On the other hand, I comprised a distinct minority in another respect in that I probably was the only member of the media who once drove a cargo van for a job. This happened many summers ago when I drove the delivery truck of my dad’s dry-cleaning business. All these years later, I had a blast driving the highways and streets of Kansas City — in a heavy rainstorm and then bright sunshine — in vans that boast more creature comforts, maneuverability and fuel economy than my dad’s bare-metal cargo van.

I drove that delivery truck a dozen years after Ford introduced its Econoline vans in 1961. The Transit full-size cargo and passenger vans will take the place of those vans, which evolved into the E-Series, when they go on sale later this summer.

In Kansas City, we learned the Transit will get 46% better highway fuel economy than the E-Series when it’s equipped with a 3.5-liter EcoBoost engine. Other Transit engine options are a 3.7-liter V6 and or 3.2-liter diesel. The Transit surpasses the E-Series in payload, too. Its 4,650 lb. of maximum capacity increases payload at least 600 lb. vs. comparable E-Series vans. Maximum towing capacity – which fortunately wasn’t an issue in delivering dry cleaning – is 7,500 lb. on Transit.

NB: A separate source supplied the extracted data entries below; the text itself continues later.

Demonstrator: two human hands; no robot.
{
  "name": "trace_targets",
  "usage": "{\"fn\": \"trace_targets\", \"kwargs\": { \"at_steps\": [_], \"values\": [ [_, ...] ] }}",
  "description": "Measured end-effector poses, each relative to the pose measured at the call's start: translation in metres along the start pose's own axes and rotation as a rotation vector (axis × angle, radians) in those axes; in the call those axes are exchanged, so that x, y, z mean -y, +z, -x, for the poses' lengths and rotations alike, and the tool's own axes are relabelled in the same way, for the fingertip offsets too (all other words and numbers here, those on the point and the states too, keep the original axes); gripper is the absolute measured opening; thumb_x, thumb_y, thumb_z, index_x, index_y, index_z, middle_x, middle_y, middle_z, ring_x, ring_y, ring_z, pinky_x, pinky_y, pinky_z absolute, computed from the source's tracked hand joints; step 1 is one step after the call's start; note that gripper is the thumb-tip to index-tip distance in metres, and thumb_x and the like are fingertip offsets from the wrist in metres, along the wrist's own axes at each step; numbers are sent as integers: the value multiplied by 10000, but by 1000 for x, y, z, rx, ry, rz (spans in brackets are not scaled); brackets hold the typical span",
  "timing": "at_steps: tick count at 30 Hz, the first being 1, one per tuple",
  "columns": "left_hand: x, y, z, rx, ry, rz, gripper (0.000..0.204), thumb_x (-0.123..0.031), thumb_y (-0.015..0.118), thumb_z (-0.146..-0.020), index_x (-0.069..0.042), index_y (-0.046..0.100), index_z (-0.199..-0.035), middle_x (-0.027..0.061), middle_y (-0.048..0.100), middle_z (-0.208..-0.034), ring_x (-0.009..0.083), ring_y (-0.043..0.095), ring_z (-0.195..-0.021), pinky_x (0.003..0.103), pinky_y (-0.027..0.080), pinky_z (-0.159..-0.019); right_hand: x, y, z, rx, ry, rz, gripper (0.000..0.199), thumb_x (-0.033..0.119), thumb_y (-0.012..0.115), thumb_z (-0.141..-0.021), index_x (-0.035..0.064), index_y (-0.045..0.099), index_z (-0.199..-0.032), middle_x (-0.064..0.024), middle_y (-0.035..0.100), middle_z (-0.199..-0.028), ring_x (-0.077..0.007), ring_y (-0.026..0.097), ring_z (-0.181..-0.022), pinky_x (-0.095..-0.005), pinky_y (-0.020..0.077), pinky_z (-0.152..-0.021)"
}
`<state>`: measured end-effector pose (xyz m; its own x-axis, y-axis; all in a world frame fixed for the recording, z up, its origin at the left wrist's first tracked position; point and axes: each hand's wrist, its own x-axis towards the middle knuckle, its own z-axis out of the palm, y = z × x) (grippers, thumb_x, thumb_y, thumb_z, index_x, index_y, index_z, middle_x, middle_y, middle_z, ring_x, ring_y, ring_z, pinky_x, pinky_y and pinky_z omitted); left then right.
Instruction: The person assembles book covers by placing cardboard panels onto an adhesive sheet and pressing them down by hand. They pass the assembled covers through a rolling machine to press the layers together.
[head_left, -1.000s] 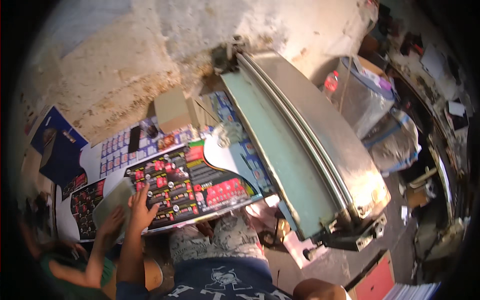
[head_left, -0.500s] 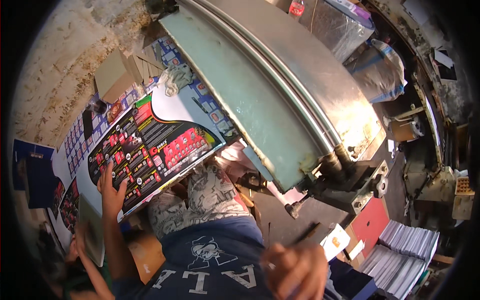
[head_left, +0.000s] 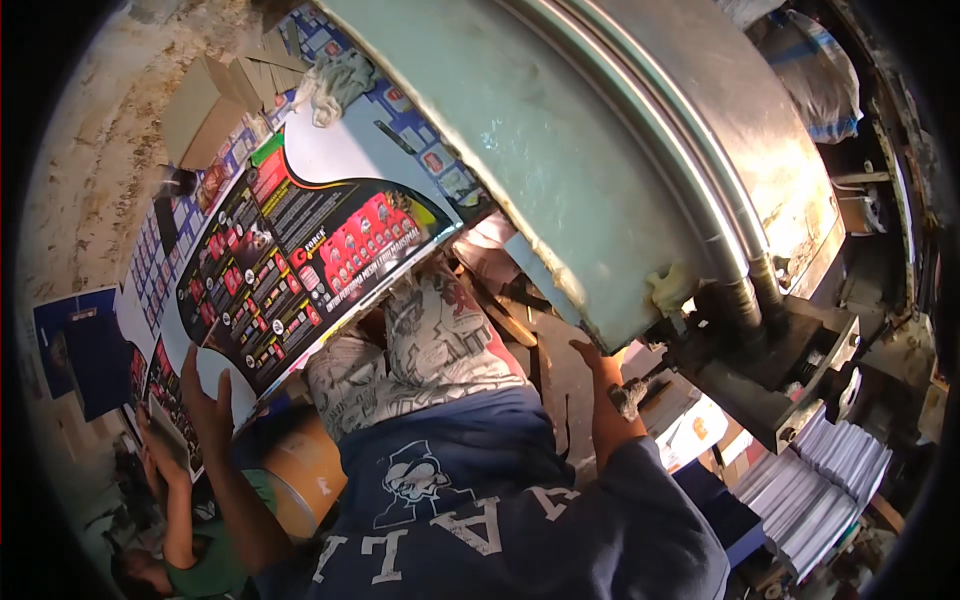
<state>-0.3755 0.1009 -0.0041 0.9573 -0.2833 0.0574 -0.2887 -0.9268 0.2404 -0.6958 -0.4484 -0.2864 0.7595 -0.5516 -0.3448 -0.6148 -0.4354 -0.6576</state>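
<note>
A large black and red printed sheet lies on a stack of similar sheets beside a big green and steel machine. My left hand grips the sheet's near left edge, fingers on top. My right hand reaches up to the lower edge of the machine's green panel, next to a dark metal bracket. Its fingertips are hidden under that edge. My patterned trousers and blue sweatshirt fill the lower middle.
Another person in a green top sits at the lower left, one hand raised to the sheets. A cardboard box and a rag lie at the upper left. Stacks of paper stand at the lower right.
The view has swung closer to the machine. My right arm has risen from the lower edge to the green panel's rim. My left hand stays on the printed sheet's edge.
</note>
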Motion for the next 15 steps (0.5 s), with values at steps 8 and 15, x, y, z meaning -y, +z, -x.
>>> {"fn": "trace_targets", "kwargs": {
  "at_steps": [8, 15],
  "values": [
    [12, 12, 12, 40, 42, 37, 564, -138, 654, -961, 11, 461, -1469, 189, 520, -1469, 346, 484, -1370, 435, 347, -1153, -36, -34, -16, -124, 151, 246, 487, 463, 681, -850, 124, 661, -1200, -148, 700, -1177, -363, 674, -1042, -481, 517, -891],
    [3, 13, -22, -3, 102, 99, 503, -88, 631, -967, -6, 498, -1446, 180, 542, -1443, 318, 524, -1327, 413, 369, -1129, -92, -198, -9, -453, 406, 540, 395, 424, 579, -939, 102, 649, -1157, -180, 705, -1133, -387, 681, -1003, -495, 528, -852]
  ]
}}
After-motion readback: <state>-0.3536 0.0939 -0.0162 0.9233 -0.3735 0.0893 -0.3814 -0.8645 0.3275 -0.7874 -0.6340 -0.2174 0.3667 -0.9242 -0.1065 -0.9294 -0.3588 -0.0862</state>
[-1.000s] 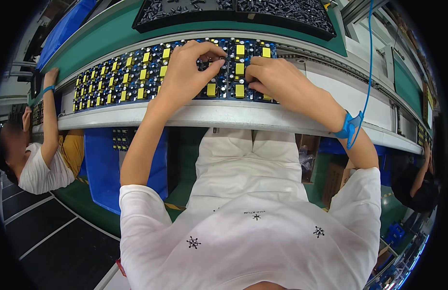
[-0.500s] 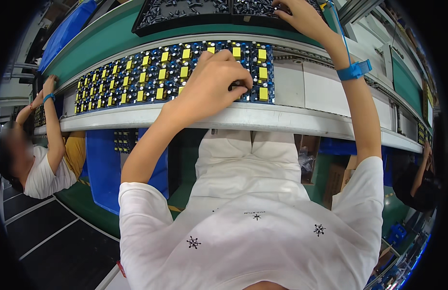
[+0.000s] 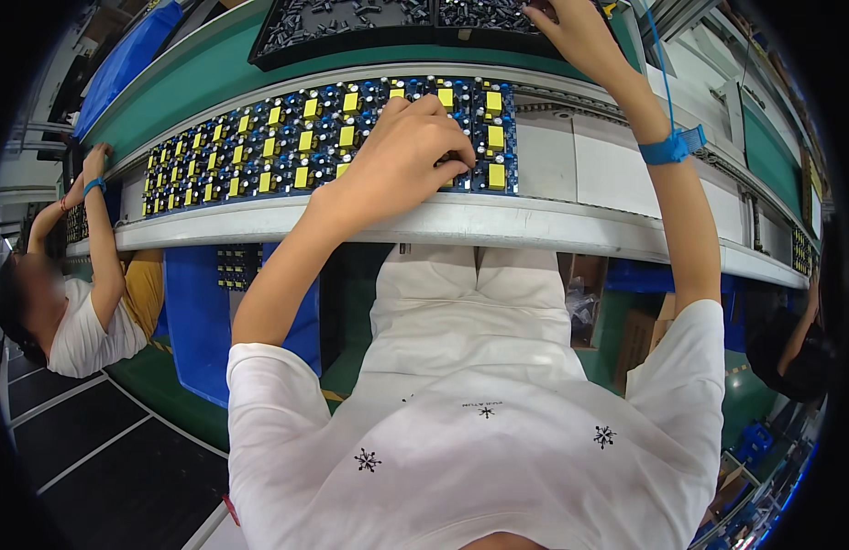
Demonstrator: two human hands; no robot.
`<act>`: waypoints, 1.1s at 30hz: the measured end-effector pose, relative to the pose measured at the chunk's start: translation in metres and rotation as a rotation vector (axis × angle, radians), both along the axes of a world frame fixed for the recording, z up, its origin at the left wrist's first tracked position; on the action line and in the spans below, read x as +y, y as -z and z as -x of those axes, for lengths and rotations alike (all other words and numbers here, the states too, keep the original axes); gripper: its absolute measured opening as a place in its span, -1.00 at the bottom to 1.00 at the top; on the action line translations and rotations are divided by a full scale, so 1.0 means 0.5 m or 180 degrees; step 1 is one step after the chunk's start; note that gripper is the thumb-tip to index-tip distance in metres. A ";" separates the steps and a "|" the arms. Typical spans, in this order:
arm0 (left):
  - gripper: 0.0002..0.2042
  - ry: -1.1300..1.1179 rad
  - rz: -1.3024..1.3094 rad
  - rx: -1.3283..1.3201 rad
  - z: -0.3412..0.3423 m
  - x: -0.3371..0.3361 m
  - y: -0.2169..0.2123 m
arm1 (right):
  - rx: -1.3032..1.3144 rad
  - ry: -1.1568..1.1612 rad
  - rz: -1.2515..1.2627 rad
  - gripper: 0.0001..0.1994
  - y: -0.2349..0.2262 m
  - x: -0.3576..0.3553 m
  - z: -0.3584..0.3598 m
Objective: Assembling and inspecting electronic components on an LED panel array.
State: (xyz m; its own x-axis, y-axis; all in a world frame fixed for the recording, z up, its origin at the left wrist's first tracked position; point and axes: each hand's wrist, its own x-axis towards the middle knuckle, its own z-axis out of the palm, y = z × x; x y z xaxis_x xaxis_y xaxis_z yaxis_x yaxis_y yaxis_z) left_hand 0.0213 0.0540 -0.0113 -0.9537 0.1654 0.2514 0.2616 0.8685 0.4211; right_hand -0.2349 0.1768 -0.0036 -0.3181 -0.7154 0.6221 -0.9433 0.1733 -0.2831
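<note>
Yellow-studded circuit boards (image 3: 328, 137) lie at eleven o'clock, thickly populated already; loose parts (image 3: 484, 16) remain in the black tray (image 3: 498, 39) at twelve. Left hand (image 3: 413, 154) curls over boards, right hand (image 3: 569, 27) hangs trayside at one; either's grip, I can't tell.

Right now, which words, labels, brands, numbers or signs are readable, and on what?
Nothing I can quote reliably.
White shirt: short row of dark lettering, too small and blurred.
Snowflake motifs on it: graphics, not text.
Circuit boards: any markings too small to read.
Yellow components: none legible.
Black trays: none legible.
</note>
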 end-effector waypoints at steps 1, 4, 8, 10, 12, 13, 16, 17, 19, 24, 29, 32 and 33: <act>-0.93 -0.0022 -0.0034 0.0021 0.000 0.000 0.002 | -0.0134 0.0053 -0.0095 -0.86 -0.007 0.002 -0.011; -0.93 -0.0070 -0.0098 0.0064 0.000 0.001 0.001 | -0.0400 0.0154 -0.0277 -0.86 -0.017 0.007 -0.030; -0.93 -0.0002 0.0026 -0.0135 -0.004 0.010 -0.013 | -0.0797 -0.0163 0.0032 -0.85 -0.017 0.010 -0.045; -0.93 -0.0104 0.0096 -0.0139 -0.007 0.018 -0.012 | -0.1136 -0.0309 -0.0060 -0.85 -0.019 0.020 -0.059; -0.93 -0.0132 0.0141 -0.0127 -0.004 0.016 -0.009 | -0.1291 -0.0361 -0.0092 -0.85 -0.017 0.034 -0.066; -0.93 -0.0091 0.0113 0.0019 0.000 0.009 -0.008 | -0.1359 -0.0518 -0.0136 -0.85 -0.003 0.046 -0.063; -0.93 0.0016 0.0059 0.0321 0.028 -0.029 0.001 | -0.1480 -0.0812 -0.0221 -0.85 0.017 0.074 -0.060; -0.92 -0.0447 -0.0043 0.0554 0.050 -0.061 0.005 | -0.1508 -0.0819 -0.0413 -0.84 0.012 0.080 -0.072; -0.90 -0.1116 -0.0019 0.0980 0.106 -0.137 0.006 | -0.1570 -0.0777 -0.0799 -0.82 0.004 0.102 -0.091; -0.86 -0.1860 0.1045 0.1010 0.241 -0.370 0.055 | -0.1427 -0.0877 -0.0720 -0.82 0.005 0.094 -0.117; -0.81 -0.1890 0.0933 -0.0072 0.298 -0.380 0.066 | -0.1970 -0.0684 -0.0717 -0.86 0.018 0.102 -0.125; -0.82 -0.1667 0.0743 0.0140 0.290 -0.379 0.057 | -0.2246 -0.0687 -0.0712 -0.88 0.020 0.100 -0.125; -0.83 -0.1560 0.0652 0.0245 0.283 -0.377 0.053 | -0.2173 -0.0671 -0.0771 -0.89 0.023 0.097 -0.120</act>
State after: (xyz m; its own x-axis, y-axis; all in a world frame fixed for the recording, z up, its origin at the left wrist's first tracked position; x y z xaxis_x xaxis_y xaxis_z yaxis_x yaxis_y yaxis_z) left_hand -0.1202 -0.1347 -0.0379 -0.9115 -0.2416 0.3329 -0.1717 0.9589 0.2258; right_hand -0.1748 0.2251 -0.0152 -0.4178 -0.8955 0.1535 -0.5921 0.1402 -0.7936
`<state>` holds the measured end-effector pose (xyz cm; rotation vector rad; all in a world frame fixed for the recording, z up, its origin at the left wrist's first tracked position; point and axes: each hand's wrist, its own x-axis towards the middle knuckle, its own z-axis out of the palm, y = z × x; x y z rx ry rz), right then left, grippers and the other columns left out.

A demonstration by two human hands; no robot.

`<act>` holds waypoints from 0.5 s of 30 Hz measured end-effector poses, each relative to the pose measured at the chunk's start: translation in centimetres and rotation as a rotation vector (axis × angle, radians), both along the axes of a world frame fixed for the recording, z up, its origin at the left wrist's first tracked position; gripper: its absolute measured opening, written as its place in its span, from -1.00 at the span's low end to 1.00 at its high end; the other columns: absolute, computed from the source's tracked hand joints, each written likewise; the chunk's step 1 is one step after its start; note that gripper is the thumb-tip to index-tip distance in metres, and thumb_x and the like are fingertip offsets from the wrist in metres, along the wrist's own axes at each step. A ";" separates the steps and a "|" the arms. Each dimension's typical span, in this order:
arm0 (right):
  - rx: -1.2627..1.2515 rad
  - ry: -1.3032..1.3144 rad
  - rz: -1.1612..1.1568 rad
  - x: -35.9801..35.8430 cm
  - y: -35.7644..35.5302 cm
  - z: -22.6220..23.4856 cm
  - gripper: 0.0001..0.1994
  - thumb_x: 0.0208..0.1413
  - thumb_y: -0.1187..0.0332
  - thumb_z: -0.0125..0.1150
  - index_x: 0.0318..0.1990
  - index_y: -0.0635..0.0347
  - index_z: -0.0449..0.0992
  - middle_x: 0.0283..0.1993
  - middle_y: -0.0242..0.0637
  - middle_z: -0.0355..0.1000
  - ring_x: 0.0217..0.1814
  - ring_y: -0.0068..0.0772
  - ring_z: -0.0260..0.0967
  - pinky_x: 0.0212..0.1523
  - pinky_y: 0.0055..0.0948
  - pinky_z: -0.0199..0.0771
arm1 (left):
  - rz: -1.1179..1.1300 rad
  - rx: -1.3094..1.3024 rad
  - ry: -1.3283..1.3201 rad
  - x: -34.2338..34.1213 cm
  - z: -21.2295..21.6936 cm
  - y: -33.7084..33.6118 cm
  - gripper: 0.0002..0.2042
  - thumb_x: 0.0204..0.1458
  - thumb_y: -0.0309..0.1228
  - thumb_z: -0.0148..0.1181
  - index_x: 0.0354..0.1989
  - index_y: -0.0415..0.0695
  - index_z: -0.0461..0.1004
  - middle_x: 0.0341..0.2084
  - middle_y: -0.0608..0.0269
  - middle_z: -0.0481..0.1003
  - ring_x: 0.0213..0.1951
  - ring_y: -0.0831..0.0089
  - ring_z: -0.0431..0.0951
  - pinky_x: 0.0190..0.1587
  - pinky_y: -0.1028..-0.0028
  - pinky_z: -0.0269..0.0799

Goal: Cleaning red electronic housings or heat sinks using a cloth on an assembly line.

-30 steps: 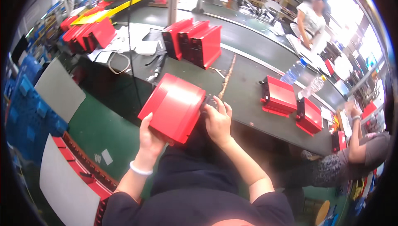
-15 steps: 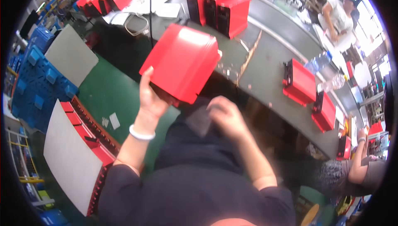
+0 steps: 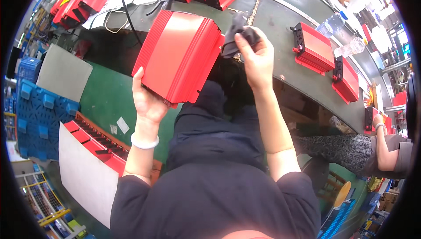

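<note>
My left hand (image 3: 149, 100) grips a red ribbed metal case (image 3: 173, 57) from below, its thumb on the near left corner. The case is tilted and held up over the gap before the bench. In my right hand (image 3: 259, 59) is a dark grey cloth (image 3: 239, 37), bunched between thumb and fingers. It hangs just off the right side of the case; whether they touch I cannot tell.
More red cases (image 3: 313, 48) stand on the dark bench (image 3: 280, 24). At lower left is a crate of red cases beside a pale board (image 3: 83, 173). A blue pallet (image 3: 37, 120) lies farther left. A clear bottle (image 3: 331, 24) is at right. Two other people are near the bench.
My right hand has risen from near my lap to beside the case, bringing the cloth up. The case has shifted slightly left, and the view has moved.
</note>
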<state>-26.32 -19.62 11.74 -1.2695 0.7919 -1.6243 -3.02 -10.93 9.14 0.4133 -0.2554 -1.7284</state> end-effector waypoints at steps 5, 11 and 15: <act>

Comfort, however, is a concern of everyone who drives a truck. A good-looking, comfortable vehicle can be a recruiting tool to plumbing-and-heating service contractors and other business owners. At 6-1, now and then, I could stand up straight in the cargo and work area of the Transit with a couple inches to spare where I would bump my head on the metal ceiling and rods of the old delivery van. The Transit’s seats were designed more as car seats than truck seats, our Ford hosts told us, and they felt much more comfortable than what I remember.

And, as promised, the Transit drove more like a car than a truck both on the public byways of Kansas City and a closed course in Kemper Arena’s parking lot, which was lined up with orange traffic cones. This was the case regardless of the Transit model, which come in three different heights: low, medium and high.

About the only creature comfort I didn’t get a chance to experience was the Transit’s sound system. That’s because the media member with whom I drove — the publisher of a magazine for owners and operators of limo companies — and I kept up a constant conversation about trucks, the media business and our families. This was, of course, when she moved to the front after she first took a backseat to test the comfort a limo customer would experience.

I would have liked to hear the Transit’s sound system because I can’t think about driving a van without remembering how awful the music was that summer when the only sound system was an AM radio, and I would have to listen to The Hollies, Gilbert O’Sullivan, and Tony Orlando and Dawn over and over again.